◆ **EXERCISE REQUIREMENTS**
Below are the records; copy out every line that holds the word "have".

◆ **RECORDS SUPPLIED**
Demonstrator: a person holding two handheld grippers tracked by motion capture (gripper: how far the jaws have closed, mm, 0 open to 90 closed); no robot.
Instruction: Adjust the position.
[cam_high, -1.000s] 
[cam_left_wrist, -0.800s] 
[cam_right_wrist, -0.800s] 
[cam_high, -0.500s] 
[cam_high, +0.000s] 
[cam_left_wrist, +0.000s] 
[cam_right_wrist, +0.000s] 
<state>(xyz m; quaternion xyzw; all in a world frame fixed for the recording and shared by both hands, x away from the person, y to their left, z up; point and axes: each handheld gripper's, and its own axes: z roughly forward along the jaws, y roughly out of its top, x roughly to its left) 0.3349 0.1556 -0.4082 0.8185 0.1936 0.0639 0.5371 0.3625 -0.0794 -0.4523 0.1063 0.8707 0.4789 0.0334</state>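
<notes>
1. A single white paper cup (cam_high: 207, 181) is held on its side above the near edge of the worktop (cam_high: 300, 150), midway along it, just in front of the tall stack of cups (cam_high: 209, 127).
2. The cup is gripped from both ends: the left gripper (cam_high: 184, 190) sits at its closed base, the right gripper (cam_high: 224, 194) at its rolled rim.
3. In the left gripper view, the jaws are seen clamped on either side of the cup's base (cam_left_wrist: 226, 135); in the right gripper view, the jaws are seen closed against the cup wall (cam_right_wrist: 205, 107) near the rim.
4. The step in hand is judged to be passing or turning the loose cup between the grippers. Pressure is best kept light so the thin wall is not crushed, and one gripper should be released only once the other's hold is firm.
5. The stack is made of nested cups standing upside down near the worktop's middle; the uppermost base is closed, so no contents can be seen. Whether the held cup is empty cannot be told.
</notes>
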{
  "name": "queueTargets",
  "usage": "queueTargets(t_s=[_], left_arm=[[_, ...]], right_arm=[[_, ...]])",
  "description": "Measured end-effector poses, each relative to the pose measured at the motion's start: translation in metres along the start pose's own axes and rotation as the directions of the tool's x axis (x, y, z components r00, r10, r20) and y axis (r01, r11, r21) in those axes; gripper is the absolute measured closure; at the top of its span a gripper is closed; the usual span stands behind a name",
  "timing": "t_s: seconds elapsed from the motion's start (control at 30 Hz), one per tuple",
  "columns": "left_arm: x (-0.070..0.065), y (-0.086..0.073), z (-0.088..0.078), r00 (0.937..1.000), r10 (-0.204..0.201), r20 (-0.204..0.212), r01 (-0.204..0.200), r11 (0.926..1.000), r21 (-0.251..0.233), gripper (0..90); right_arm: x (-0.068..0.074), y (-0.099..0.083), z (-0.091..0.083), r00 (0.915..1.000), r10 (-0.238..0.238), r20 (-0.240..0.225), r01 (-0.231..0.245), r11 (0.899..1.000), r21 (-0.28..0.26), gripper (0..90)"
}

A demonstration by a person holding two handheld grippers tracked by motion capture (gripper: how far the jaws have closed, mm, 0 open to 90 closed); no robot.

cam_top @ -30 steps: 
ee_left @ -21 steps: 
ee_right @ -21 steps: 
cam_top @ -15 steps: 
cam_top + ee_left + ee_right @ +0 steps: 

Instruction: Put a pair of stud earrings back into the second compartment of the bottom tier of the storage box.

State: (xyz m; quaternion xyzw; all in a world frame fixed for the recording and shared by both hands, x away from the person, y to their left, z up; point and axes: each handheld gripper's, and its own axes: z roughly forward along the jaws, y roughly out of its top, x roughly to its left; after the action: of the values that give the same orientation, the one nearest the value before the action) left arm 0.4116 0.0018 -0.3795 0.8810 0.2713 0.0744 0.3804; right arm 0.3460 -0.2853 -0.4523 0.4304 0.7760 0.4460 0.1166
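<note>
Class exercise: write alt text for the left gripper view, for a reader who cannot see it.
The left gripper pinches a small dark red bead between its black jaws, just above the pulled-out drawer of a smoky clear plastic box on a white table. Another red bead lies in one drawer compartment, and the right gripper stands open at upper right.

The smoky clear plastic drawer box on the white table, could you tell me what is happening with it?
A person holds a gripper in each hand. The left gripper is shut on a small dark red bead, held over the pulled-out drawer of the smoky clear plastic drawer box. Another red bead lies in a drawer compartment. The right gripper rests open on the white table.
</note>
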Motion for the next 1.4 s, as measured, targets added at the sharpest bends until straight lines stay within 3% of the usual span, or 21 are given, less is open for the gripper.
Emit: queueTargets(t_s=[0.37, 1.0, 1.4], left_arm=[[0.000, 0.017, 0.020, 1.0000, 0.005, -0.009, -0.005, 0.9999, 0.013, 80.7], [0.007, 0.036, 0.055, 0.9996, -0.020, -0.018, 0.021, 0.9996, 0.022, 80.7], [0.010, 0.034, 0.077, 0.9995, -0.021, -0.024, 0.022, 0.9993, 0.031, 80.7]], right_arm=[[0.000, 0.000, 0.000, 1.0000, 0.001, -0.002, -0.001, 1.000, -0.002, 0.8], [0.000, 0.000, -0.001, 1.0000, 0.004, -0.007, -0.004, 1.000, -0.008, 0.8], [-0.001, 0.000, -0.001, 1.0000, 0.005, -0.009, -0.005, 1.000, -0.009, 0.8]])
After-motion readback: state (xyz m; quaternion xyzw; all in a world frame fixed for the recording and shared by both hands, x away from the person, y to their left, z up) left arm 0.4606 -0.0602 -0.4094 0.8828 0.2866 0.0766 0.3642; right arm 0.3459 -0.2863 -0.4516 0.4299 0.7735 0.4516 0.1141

◆ **RESULT**
Demonstrator: a person holding two handheld grippers tracked by motion capture (gripper: how far the jaws have closed, mm, 0 open to 90 closed); no robot.
A demonstration by a person holding two handheld grippers tracked by motion capture (gripper: how far the jaws have closed, mm, 0 open to 90 closed); no robot.

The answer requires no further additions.